Thank all of you who wished me a happy birthday yesterday or kept me in their thoughts.  It feels great knowing that there are so many dear friends and family members that care so deeply about me, and I'm very grateful.

Yesterday, Simon and I ended up waking up very early because we are sleeping in the tent again (all the rooms in the hostel got filled).  We hung out a bit, went to the market to pick up some fruit and snacks, then took a bus back to Curva del Diablo to finish up those routes.  It was my day to lead, so I started with a route to the right that was around a 5.10a.  About two thirds up the way, I came upon a slightly loose section of rock and a foot hold broke off, causing me to fall a couple of feet.  I came out of it completely intact, just a a little frustrated that I blew the on-sight.  The next route I led was a 5.11 slab with a couple run-out bolts.  Lastly I, on-sighted this amazing 30m 5.12a to finish up the birthday sends!

We caught a bus back to Llama Pack and got cleaned up to go to dinner.  In honor of it being my 19th year around the sun, I decided to treat us to a delicious meal at Kaia restaurant.  We ate some righteous food, drank mint-ginger lime-aid, and some of the best ice cream I've ever tasted.  We then went back home to rest and download our photos.

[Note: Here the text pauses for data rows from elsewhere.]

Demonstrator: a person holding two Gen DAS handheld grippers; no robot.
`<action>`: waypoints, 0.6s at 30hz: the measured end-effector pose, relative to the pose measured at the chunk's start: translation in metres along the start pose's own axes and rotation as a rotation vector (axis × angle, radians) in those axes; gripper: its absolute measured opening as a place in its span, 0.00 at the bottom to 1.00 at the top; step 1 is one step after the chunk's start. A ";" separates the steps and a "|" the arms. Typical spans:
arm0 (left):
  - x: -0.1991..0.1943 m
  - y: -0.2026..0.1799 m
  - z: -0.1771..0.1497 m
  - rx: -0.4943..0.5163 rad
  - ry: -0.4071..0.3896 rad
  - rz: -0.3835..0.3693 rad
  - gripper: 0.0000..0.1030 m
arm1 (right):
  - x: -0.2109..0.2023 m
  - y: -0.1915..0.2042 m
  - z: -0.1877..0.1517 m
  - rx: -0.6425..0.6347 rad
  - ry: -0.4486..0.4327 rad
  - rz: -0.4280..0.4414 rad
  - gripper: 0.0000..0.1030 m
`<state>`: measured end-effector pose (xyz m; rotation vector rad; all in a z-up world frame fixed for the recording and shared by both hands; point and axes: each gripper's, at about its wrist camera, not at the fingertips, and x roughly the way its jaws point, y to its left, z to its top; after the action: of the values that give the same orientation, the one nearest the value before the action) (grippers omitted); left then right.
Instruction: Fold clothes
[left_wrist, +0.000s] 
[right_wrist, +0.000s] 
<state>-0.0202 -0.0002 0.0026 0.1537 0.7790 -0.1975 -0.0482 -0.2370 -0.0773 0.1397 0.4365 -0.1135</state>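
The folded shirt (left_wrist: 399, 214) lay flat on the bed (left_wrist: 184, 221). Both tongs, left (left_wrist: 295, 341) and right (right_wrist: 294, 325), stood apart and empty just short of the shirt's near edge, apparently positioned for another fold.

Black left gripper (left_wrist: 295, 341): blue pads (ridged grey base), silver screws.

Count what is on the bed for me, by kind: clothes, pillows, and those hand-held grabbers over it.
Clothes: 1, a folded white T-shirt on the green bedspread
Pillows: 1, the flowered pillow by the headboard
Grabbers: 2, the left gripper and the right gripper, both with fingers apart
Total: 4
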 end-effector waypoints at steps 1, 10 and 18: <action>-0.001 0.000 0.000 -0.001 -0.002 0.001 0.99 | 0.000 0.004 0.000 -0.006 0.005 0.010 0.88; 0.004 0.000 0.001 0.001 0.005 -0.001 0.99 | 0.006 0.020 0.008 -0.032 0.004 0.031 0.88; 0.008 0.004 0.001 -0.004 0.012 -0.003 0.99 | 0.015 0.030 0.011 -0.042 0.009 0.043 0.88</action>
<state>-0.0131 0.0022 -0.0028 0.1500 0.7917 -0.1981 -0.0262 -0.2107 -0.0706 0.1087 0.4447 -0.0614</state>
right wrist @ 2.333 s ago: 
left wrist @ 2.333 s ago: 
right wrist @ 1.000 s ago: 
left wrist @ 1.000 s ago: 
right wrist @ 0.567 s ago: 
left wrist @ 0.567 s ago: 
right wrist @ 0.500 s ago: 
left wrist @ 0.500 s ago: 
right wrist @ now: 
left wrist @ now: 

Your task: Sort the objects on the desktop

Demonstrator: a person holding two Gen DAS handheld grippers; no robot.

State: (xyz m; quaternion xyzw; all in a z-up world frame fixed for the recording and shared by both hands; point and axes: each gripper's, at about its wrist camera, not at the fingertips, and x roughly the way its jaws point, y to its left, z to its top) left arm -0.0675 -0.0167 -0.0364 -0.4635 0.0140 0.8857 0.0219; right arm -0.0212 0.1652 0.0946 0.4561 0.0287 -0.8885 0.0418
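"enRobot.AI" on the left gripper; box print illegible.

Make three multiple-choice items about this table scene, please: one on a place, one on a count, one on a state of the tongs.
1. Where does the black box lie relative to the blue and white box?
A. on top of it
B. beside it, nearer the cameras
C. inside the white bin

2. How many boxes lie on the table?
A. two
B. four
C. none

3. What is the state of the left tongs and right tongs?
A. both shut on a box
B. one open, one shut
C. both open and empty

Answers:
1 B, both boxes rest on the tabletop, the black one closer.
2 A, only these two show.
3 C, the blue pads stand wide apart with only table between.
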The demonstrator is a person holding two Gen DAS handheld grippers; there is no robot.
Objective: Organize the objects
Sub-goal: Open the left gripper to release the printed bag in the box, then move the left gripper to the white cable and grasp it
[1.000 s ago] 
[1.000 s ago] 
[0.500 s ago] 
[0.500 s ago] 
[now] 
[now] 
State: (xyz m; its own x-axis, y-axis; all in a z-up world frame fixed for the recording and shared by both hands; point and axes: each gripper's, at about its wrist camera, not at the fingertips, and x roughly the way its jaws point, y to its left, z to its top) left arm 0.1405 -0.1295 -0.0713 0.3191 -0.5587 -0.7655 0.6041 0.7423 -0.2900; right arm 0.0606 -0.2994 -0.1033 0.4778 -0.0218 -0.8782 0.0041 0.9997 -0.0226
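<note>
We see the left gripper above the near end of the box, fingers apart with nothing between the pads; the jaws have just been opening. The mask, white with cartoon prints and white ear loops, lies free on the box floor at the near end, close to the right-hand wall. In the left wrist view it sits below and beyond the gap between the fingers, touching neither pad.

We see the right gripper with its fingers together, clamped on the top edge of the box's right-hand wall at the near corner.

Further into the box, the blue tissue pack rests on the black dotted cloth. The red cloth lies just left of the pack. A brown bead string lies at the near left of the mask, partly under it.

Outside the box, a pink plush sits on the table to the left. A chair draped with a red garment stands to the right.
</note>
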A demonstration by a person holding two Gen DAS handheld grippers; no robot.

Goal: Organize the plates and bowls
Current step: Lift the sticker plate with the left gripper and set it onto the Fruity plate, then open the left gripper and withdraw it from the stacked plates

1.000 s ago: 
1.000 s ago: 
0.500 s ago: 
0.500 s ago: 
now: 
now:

Lately, we've just been hanging out at Llama Pack, climbing new routes, and helping Coqui with the occasional task.  We've been clearing out trails with machetes for the past few days, which has been fun work.  Today we're going to help Coqui build a door for the llama refuge with the wood he cut down.  Tomorrow, we plan on heading back to the Cactus Slab to retrieve Simon's passive gear that we've been using for anchors.

This is our last weekend in the Sacred Valley together.  Monday, we head back to Lima from Cusco.  Perhaps Huaraz will be the next destination to meet up with Duncan and Vai and do some climbing in the Cordilleras Blancas y Negras.